SOURCE MATERIAL:
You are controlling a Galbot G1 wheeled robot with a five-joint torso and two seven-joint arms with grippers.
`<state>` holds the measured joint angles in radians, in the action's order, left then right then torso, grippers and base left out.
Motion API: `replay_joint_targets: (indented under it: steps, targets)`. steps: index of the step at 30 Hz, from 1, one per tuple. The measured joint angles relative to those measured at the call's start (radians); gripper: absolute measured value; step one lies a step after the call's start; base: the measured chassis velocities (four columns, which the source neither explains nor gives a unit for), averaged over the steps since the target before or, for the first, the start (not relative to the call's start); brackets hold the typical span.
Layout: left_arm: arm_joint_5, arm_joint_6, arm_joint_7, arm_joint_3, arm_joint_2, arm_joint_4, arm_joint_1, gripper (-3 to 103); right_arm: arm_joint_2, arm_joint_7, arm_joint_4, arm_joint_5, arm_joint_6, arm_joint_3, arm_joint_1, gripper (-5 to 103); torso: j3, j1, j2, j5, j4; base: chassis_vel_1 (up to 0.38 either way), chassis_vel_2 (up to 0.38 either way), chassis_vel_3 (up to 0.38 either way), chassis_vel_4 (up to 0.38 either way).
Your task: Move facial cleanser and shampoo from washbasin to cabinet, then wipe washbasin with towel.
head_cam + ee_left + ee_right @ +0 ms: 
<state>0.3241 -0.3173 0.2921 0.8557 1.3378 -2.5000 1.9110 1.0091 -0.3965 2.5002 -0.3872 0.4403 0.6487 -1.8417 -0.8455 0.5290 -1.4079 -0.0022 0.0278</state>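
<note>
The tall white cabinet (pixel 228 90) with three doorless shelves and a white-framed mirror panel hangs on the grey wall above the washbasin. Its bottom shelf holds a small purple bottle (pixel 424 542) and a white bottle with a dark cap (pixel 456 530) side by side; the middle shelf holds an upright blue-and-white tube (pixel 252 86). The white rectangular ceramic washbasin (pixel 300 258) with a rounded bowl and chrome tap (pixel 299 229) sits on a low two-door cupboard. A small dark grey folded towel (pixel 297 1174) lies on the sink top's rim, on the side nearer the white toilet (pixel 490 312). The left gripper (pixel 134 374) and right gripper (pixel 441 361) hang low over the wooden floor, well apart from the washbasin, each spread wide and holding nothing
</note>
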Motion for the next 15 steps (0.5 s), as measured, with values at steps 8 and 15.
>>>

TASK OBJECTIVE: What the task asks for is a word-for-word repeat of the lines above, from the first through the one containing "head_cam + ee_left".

RESULT OF THE EXERCISE:
You are controlling a Galbot G1 wheeled robot with a five-joint torso and two seven-joint arms with grippers.
`<state>` holds the measured joint angles in radians, in the action's order, left then right then torso, grippers and base left out.
Motion API: `replay_joint_targets: (indented under it: steps, targets)`. steps: index of the step at 30 Hz, from 1, one per tuple. The measured joint angles relative to those measured at the call's start (radians); gripper: absolute measured value; step one lies a step after the call's start; base: the measured chassis velocities (four columns, which the source neither explains nor gives a unit for), averaged over the steps since the target before or, for the first, the start (not relative to the call's start); brackets hold the typical span.
Layout: left_arm: arm_joint_5, arm_joint_6, arm_joint_7, arm_joint_3, arm_joint_2, arm_joint_4, arm_joint_1, gripper (-3 to 103); right_arm: arm_joint_2, arm_joint_7, arm_joint_4, arm_joint_5, arm_joint_6, arm_joint_3, arm_joint_1, gripper (-5 to 103); torso: j3, j1, j2, j5, j4; base: chassis_vel_1 (up to 0.38 either way), chassis_vel_2 (up to 0.38 either way), chassis_vel_3 (up to 0.38 either way), chassis_vel_4 (up to 0.38 either way).
Your task: Move facial cleanser and shampoo from washbasin to cabinet, then wipe washbasin with towel.
head_cam + ee_left + ee_right @ +0 ms: 

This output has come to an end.